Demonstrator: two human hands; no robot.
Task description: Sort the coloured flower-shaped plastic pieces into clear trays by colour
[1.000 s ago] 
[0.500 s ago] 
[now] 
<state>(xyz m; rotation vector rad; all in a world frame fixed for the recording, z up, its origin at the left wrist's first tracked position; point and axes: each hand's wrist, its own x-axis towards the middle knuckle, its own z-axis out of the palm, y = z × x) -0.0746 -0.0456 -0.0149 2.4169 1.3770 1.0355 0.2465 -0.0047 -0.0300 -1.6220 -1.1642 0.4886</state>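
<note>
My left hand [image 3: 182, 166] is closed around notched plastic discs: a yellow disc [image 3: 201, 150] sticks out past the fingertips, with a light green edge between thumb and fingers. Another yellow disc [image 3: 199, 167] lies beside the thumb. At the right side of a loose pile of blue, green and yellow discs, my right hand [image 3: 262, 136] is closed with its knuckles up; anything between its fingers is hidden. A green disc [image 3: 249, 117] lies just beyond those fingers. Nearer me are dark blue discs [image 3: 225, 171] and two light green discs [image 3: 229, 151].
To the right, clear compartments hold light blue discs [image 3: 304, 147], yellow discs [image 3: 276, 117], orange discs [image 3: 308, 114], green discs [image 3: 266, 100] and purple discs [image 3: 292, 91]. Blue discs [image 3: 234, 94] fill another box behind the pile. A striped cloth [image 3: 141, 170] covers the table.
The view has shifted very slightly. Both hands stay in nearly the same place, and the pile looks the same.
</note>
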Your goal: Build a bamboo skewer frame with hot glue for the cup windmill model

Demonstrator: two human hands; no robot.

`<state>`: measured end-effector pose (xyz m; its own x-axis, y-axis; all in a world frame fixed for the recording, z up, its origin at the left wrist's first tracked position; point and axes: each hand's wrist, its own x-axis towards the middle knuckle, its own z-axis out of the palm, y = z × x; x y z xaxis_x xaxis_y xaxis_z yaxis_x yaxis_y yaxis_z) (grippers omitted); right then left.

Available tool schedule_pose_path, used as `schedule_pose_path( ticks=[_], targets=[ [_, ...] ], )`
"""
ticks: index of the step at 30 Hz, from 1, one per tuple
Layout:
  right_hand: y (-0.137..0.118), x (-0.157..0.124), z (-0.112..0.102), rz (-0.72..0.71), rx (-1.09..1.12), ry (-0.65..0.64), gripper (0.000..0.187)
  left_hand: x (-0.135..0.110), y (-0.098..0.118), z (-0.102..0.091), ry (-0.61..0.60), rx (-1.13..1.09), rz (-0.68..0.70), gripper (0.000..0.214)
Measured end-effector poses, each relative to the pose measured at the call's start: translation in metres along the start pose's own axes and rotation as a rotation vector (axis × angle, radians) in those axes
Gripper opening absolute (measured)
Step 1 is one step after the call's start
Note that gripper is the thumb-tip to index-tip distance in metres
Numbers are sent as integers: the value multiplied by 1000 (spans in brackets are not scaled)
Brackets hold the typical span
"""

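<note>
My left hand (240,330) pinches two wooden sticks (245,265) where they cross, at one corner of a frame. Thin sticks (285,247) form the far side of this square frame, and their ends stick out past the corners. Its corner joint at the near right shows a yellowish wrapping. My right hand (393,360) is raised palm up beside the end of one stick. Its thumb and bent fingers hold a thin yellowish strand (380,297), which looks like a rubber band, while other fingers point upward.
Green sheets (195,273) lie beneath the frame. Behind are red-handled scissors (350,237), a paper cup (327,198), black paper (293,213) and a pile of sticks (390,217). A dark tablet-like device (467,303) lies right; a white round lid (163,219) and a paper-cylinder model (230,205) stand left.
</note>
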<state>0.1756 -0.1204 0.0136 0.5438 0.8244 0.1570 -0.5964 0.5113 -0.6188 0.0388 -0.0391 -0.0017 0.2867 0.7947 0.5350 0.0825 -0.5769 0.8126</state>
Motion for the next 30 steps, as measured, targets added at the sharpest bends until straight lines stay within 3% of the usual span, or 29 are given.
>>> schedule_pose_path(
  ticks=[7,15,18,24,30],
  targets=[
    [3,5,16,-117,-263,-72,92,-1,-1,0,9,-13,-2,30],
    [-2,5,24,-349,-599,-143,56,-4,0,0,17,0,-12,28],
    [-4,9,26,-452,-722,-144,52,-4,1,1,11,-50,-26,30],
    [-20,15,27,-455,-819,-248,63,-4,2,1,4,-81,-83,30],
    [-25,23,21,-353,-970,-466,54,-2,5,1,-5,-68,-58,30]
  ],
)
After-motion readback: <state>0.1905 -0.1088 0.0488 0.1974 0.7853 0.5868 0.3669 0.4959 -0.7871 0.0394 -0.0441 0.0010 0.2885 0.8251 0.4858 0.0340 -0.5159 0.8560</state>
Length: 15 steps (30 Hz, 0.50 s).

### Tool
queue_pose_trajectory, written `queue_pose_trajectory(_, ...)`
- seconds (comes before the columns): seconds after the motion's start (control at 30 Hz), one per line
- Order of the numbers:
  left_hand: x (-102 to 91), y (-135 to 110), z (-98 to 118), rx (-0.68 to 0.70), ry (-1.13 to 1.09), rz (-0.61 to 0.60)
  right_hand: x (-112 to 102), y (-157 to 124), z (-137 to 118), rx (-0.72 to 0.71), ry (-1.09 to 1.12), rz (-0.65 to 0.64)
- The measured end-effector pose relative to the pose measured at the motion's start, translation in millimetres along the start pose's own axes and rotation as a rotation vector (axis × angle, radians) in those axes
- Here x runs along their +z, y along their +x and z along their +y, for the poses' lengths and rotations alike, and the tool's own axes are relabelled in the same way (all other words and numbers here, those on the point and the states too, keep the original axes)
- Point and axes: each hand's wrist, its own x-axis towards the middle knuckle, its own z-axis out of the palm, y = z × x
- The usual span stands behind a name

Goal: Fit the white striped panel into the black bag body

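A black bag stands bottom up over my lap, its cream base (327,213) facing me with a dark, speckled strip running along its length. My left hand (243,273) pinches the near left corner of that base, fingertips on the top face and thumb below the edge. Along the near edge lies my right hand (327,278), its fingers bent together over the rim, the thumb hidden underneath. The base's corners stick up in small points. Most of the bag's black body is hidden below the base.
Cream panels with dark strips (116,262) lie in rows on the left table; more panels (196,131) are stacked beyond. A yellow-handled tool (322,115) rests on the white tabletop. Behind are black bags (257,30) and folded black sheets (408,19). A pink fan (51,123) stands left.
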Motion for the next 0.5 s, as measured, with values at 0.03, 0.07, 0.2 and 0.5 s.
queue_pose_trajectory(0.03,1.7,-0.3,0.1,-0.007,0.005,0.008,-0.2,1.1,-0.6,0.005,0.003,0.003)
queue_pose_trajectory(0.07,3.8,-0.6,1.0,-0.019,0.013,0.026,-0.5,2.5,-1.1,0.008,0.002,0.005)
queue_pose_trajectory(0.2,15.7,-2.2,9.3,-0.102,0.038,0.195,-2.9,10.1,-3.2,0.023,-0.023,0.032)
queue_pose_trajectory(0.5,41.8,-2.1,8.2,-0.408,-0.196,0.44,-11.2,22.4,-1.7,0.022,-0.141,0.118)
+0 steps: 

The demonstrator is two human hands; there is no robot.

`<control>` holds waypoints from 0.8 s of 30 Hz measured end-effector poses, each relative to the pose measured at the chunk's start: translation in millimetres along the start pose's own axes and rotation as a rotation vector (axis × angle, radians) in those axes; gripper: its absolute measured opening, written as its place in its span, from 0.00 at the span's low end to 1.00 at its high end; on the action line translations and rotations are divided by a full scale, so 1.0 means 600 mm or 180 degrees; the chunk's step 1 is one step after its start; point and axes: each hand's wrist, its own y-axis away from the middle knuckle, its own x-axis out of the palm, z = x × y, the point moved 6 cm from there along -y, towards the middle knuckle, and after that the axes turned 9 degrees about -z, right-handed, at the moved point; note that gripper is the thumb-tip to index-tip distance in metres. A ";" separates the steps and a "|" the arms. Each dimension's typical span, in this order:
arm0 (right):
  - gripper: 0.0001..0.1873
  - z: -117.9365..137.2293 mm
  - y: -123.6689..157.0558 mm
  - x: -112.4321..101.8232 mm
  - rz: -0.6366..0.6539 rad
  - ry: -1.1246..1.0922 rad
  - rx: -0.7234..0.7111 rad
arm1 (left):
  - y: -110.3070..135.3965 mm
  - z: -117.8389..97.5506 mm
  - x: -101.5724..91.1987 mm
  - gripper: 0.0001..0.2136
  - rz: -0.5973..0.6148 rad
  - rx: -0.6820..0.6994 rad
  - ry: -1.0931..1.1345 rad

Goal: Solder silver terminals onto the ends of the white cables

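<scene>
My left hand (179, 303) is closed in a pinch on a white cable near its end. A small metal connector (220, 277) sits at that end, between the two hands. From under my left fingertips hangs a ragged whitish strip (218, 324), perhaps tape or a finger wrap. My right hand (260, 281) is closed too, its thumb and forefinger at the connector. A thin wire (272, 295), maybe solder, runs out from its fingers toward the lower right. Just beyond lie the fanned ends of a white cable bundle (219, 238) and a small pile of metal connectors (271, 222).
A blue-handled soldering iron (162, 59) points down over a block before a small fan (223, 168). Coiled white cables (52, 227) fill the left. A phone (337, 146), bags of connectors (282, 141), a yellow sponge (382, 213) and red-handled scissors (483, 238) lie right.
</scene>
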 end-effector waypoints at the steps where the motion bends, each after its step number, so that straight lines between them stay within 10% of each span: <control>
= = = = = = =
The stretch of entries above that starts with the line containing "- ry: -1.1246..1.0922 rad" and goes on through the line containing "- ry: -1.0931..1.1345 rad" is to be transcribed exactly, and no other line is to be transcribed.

  - ry: -1.1246..1.0922 rad
  - rx: -0.7234..0.7111 rad
arm1 (left):
  - y: -110.3070..135.3965 mm
  - z: -117.8389..97.5506 mm
  - x: -101.5724..91.1987 mm
  - gripper: 0.0001..0.2136
  - rz: -0.5973..0.6148 rad
  - rx: -0.6820..0.6994 rad
  - ry: -1.0931..1.1345 rad

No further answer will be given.